The following is the April 1, 2022, Congressional Research Service report, Navy Lasers, Railgun, and Gun-Launched Guided Projectile: Background and Issues for Congress.
From the report
This report provides background information and issues for Congress on three potential new ship-based self-defense weapons for the Navy—solid state lasers (SSLs), the electromagnetic railgun (EMRG), and the gun-launched guided projectile (GLGP), also known as the hypervelocity projectile (HVP).
The Navy’s proposed FY2022 budget requested research and development funding for continued work on SSLs, but proposed suspending further work on the EMRG and GLGP programs and requested no research and development funding for them.
The Navy installed its first prototype SSL capable of countering surface craft and unmanned aerial vehicles (UAVs) on a Navy ship in 2014. The Navy since then has been developing and installing additional SSL prototypes with improved capability for countering surface craft and UAVs. Higher-power SSLs being developed by the Navy are to have a capability for countering anti-ship cruise missiles (ASCMs). Current Navy efforts to develop SSLs include
- the Solid State Laser Technology Maturation (SSL-TM) effort;
- the Optical Dazzling Interdictor, Navy (ODIN);
- the Surface Navy Laser Weapon System (SNLWS) Increment 1, also known as the high-energy laser with integrated optical dazzler and surveillance (HELIOS); and
- the High Energy Laser Counter-ASCM Program (HELCAP).

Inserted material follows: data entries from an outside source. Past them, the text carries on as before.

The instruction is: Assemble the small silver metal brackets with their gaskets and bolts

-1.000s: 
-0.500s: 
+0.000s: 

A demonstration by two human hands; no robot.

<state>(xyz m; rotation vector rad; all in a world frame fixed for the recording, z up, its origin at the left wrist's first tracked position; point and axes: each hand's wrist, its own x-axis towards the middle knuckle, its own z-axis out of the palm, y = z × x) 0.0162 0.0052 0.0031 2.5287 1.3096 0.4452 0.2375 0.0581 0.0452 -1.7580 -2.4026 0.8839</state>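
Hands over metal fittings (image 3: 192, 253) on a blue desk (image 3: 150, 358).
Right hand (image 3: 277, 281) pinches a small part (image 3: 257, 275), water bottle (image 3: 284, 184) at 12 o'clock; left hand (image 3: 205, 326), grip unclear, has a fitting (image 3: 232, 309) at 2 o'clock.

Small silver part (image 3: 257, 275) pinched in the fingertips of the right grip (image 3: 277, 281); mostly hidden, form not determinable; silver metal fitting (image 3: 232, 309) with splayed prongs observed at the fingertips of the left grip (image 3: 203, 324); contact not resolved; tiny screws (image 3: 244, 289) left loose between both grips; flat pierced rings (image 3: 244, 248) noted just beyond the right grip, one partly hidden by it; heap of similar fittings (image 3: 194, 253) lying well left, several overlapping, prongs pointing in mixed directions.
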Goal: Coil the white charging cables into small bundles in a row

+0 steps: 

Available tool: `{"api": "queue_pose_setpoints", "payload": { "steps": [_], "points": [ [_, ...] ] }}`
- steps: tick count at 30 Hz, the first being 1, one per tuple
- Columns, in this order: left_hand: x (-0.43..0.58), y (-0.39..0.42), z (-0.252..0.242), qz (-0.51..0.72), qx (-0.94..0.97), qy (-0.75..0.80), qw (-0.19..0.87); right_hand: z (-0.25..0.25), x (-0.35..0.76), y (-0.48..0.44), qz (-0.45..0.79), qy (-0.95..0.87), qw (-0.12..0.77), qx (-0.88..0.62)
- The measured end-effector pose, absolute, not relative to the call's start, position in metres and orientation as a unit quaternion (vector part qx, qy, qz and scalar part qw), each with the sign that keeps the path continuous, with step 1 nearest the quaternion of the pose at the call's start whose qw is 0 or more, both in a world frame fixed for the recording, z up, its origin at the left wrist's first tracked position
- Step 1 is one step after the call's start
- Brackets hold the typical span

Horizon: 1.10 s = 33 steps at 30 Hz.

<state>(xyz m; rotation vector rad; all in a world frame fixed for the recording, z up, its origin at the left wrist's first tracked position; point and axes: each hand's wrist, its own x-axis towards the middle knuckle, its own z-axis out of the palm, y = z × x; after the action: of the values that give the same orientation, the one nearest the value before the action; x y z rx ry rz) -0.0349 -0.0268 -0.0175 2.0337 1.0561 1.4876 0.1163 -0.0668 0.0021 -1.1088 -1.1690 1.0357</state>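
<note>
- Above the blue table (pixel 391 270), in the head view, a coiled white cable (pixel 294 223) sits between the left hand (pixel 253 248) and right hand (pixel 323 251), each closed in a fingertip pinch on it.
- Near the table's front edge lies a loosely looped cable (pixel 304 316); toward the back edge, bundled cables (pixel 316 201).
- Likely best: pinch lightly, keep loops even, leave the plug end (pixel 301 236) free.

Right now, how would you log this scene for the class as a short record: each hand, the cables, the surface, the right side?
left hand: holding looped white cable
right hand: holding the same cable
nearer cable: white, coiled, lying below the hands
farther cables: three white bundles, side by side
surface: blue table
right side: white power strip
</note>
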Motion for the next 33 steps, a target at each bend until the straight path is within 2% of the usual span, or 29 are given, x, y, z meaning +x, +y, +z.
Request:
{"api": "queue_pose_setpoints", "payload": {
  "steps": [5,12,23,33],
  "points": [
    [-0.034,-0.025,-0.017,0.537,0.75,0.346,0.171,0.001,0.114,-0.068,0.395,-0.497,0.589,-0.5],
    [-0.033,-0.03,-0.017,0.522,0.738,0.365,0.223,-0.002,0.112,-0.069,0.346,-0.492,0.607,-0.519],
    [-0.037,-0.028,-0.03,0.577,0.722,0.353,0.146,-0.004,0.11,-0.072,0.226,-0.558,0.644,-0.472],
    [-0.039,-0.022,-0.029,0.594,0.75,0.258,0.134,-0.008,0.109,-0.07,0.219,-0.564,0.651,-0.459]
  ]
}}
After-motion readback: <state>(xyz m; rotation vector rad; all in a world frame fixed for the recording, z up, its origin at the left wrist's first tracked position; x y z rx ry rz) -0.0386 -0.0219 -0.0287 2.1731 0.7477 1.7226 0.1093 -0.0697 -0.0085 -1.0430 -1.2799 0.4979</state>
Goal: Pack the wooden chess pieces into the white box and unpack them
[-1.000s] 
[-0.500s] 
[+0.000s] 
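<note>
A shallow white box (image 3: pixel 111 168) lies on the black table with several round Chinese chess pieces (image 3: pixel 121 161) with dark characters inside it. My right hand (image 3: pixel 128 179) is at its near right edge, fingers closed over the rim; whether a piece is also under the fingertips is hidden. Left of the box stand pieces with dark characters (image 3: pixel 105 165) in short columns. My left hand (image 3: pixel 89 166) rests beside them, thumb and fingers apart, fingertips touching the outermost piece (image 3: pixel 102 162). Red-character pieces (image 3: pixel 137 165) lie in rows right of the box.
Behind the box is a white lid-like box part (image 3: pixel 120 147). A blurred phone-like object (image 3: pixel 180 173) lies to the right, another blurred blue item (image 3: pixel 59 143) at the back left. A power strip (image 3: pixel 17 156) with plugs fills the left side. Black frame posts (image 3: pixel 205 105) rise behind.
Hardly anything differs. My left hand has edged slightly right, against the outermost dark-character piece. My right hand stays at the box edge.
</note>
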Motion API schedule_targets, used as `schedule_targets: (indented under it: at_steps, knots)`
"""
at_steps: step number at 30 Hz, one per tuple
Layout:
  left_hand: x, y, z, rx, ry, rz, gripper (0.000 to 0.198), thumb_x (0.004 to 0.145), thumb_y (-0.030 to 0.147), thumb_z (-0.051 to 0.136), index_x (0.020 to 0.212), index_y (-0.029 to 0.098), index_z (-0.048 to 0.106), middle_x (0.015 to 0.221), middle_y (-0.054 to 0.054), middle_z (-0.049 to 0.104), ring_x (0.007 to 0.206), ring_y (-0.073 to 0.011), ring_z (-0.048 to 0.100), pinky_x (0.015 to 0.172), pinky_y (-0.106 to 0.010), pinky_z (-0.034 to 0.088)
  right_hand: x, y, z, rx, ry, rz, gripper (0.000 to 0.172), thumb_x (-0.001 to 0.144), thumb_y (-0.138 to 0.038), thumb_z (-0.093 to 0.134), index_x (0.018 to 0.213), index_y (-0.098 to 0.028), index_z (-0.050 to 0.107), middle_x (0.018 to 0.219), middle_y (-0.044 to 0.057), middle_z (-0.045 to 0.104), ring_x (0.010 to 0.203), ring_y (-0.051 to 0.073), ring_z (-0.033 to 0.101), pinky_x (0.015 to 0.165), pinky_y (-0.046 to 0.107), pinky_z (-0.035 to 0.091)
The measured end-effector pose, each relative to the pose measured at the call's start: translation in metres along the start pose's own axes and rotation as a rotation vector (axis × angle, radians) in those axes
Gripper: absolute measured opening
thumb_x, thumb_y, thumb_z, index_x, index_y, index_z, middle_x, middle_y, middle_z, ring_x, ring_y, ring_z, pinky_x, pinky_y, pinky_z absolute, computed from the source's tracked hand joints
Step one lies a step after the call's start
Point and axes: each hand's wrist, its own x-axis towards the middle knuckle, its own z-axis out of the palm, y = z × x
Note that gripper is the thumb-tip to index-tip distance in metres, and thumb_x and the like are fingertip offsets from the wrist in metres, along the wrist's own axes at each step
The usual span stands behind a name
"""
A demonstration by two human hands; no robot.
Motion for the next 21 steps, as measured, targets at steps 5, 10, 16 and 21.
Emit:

The first three SSL efforts listed above are included in what the Navy calls the Navy Laser Family of Systems (NFLoS).
The Navy had been developing EMRG since 2005. It was originally conceived as a naval surface fire support (NSFS) weapon for supporting Marines and other friendly forces ashore. Subsequently, it was determined that EMRG could also be used for air and missile defense, which for a time strengthened Navy interest in EMRG development.
As the Navy was developing EMRG, it realized that the guided projectile being developed for EMRG could also be fired from powder guns, including 5-inch guns on Navy cruisers and destroyers and 155 mm artillery guns operated by the Army and Marine Corps. The concept of firing the projectile from powder guns is referred to as GLGP and HVP.
Download the document here.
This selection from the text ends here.